The islands, which are said to be on the radar of the Lashkar and its terror twin, the Jaish-e-Mohammad, are located around Kerala [Images], some of the Andaman and Nicobar islands, Purbasha island near Bangladesh, the Lakshwadeep islands and the coastal belts of Karnataka.

Intelligence Bureau officers told rediff.com that the idea to convert the islands into terror nodes is a plan currently being executed both by the Lashkar and the Jaish.

“There are nearly 1,200 uninhabited islands surrounding India and the Lashkar and Jaish are aware of this. They are recruiting more and more youth to take over such islands so that it could be used as terror bases,” an IB officer, speaking on condition that he would not be identified for this report, said.

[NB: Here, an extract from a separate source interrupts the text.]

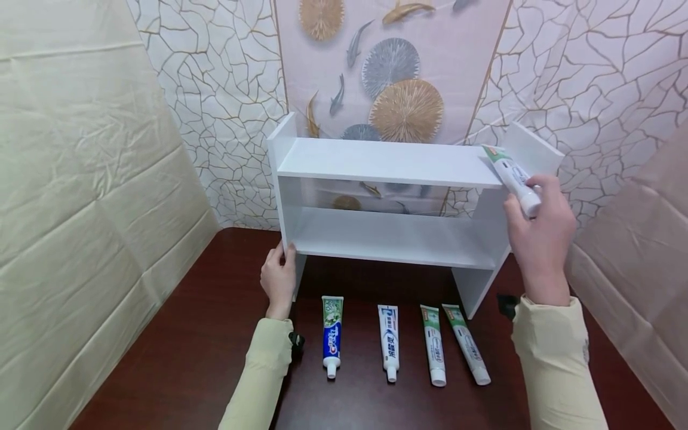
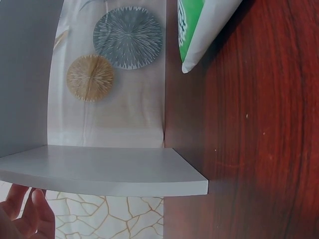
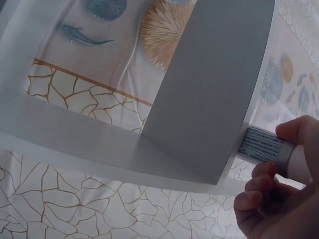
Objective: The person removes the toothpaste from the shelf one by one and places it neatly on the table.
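My right hand (image 1: 543,239) pinches a green-and-white toothpaste tube (image 1: 510,176) near its white cap. The tube slants over the right end of the top board of a white two-tier shelf (image 1: 387,160), its flat green end pointing to the back. In the right wrist view, thumb and fingers are on the tube's printed cap end (image 3: 261,144), and the board hides the rest. Low on the shelf's left side panel (image 2: 104,172), my left hand (image 1: 278,278) holds the front edge, with fingertips (image 2: 37,196) against the outer face in the left wrist view.
On the dark red-brown table (image 1: 177,346) before the shelf lie a blue-and-green toothpaste tube (image 1: 332,331), a white-and-blue one (image 1: 389,340) and two green-and-white ones (image 1: 433,343), caps toward me. Patterned cloth (image 1: 236,119) hangs behind, with beige cloth walls (image 1: 80,209) at the sides.
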The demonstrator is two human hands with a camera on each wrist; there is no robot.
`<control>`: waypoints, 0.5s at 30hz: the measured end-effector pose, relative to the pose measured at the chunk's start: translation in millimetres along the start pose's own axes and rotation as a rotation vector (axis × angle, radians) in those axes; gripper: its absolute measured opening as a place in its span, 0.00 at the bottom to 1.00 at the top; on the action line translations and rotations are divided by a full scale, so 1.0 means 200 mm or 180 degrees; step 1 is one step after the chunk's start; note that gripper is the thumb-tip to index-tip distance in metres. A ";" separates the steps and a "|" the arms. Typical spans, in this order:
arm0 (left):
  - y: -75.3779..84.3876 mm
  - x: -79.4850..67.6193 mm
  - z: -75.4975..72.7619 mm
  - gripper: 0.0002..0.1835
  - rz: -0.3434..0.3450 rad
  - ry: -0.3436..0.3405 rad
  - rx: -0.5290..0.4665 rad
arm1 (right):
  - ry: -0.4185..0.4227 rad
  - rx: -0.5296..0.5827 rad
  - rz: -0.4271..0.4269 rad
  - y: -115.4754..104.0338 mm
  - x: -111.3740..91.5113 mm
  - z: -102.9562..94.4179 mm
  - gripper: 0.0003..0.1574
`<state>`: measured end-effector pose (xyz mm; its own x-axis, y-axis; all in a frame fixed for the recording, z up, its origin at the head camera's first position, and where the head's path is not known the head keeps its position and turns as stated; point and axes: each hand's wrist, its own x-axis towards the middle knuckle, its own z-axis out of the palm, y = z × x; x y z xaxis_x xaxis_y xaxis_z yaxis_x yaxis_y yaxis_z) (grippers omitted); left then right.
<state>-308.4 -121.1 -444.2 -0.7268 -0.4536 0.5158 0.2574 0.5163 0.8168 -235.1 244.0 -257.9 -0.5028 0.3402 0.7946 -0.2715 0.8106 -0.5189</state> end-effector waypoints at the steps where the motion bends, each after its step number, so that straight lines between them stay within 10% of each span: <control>1: 0.00 0.00 0.00 0.20 0.0009 0.0004 -0.0001 | 0.0024 0.0009 0.0022 0.00 -0.01 -0.01 0.20; 15: 0.01 0.00 -0.01 0.21 -0.0031 0.0000 0.0006 | 0.0089 -0.0032 0.0183 0.03 -0.13 -0.09 0.21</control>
<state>-307.5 -121.5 -442.9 -0.7293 -0.4587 0.5077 0.2491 0.5132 0.8214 -208.8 247.9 -276.6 -0.4942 0.3994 0.7722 -0.2344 0.7941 -0.5608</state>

Both the Lashkar and Jaish are said to have begun training would-be terrorists in deep sea diving and maritime operations; the Mumbai [Images] attackers had sophisticated maritime skills, one retired Indian admiral noted at a recent conference in Washington, DC.

The home ministry has asked all states with a coastline to remain vigilant at all times.

Sources in the Karnataka police say they, along with other state police forces, have been directed to set up coastal police stations.